Instead of playing to win, politicians are seeking not to lose.

Faced with the threat of relegation, our political leaders ground out a low-scoring draw in the ITV televised leaders’ debate. They were disciplined and competent (to varying degrees, naturally). There was lots of legwork but little progress.

It was no surprise that both the Labour and the Conservative camps felt quite satisfied afterwards. It’s a revealing disconnect. When insiders believe that an event went well and outsiders feel the opposite, you know there is something structurally wrong with the game.

No one skipped training. No one was drunk. No one collapsed from nerves. No own-goals, no red cards. Lots of defenders behind the ball. Make the other side take the risks if they want to get the win. But let’s be honest: no one came to win. They sought not to lose. The weight of planning was rarely offset by instinct. There was much technique on view – too much. A technique totally mastered is one that disappears. “Technique is freedom,” reflected the ballet dancer Vaslav Nijinsky. The leaders on the podium did not look at all free.

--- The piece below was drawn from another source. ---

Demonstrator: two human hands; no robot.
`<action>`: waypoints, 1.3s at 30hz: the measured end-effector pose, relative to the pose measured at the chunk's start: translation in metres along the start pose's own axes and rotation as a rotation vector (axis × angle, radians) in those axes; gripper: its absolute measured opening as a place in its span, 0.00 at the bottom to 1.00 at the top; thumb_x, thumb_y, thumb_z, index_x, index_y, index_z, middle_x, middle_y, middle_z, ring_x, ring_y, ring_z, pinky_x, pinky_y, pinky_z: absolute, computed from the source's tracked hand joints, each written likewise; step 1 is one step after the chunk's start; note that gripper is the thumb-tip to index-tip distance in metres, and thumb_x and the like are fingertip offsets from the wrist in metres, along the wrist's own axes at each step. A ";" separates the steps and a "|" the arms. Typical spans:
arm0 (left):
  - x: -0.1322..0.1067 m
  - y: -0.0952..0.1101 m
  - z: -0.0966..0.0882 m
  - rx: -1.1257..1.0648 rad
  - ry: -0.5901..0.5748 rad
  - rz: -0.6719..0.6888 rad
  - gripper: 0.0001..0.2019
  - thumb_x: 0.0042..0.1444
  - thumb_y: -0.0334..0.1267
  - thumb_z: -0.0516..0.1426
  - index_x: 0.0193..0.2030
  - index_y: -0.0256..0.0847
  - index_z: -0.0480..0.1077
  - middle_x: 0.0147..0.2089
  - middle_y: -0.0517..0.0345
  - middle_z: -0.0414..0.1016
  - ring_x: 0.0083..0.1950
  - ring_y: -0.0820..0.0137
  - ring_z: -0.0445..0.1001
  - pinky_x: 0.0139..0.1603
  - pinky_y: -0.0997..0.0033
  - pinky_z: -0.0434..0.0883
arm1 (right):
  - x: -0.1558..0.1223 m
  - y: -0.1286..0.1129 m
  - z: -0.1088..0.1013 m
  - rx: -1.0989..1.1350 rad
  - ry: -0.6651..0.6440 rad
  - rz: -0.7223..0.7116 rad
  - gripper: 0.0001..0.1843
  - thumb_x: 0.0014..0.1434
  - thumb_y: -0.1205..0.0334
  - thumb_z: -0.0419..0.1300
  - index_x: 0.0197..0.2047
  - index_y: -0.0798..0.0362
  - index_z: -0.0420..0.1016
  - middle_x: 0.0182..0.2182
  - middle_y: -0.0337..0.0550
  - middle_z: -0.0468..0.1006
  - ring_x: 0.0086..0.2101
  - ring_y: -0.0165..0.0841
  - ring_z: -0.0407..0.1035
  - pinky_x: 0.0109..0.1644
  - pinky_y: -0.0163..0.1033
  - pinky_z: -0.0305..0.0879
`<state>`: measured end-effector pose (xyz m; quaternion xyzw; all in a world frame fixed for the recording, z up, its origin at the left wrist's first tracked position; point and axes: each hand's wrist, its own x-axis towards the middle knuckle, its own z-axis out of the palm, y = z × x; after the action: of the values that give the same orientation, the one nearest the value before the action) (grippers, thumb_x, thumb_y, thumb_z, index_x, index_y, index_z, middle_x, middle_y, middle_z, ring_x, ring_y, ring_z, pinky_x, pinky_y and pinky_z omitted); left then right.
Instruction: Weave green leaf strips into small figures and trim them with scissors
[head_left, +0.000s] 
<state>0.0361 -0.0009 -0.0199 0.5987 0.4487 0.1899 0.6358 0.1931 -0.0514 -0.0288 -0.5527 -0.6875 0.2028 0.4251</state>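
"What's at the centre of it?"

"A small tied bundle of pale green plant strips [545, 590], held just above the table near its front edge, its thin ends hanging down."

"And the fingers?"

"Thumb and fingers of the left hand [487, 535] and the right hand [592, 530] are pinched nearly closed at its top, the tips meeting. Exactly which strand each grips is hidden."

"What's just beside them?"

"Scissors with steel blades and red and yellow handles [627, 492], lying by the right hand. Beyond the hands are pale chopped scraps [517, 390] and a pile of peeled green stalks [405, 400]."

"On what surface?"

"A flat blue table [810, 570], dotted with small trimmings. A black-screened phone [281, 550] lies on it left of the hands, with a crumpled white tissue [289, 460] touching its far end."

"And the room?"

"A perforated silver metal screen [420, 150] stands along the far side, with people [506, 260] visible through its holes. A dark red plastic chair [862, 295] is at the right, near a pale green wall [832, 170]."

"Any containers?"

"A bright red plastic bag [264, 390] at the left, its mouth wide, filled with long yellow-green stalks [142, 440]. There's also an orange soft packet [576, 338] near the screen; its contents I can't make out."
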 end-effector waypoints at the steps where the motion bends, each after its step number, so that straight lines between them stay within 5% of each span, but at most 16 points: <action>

An uninspiring sports coach would call it a set of “good professional performances”. And that is why I switched off my television in low spirits, another notch more disengaged. I didn’t learn a thing. Did you?

To assess the event as a set of performances is not to endorse superficiality. Nigel Farage’s abysmal pinstriped suit, which deserved a pre-warning like those news reports that contain flash photography, is not the point. Ed Miliband, unfairly ridiculed by the conservative press, was always likely to exceed expectations. But he struggled to articulate what the Labour Party is for when it can’t turn on the taps of public spending. Nick Clegg, just as in 2010, looked the most at ease. On the deficit, however, he came close to saying that he was keeping all his options open until convenience and circumstance direct his hand.

David Cameron, in his “debt and more taxes” moment, came closest to articulating a clear dividing line between him and the other leaders. Even those who disagree must accept that Cameron said what he believes. Yet the flatness of the debate left the strongest impression.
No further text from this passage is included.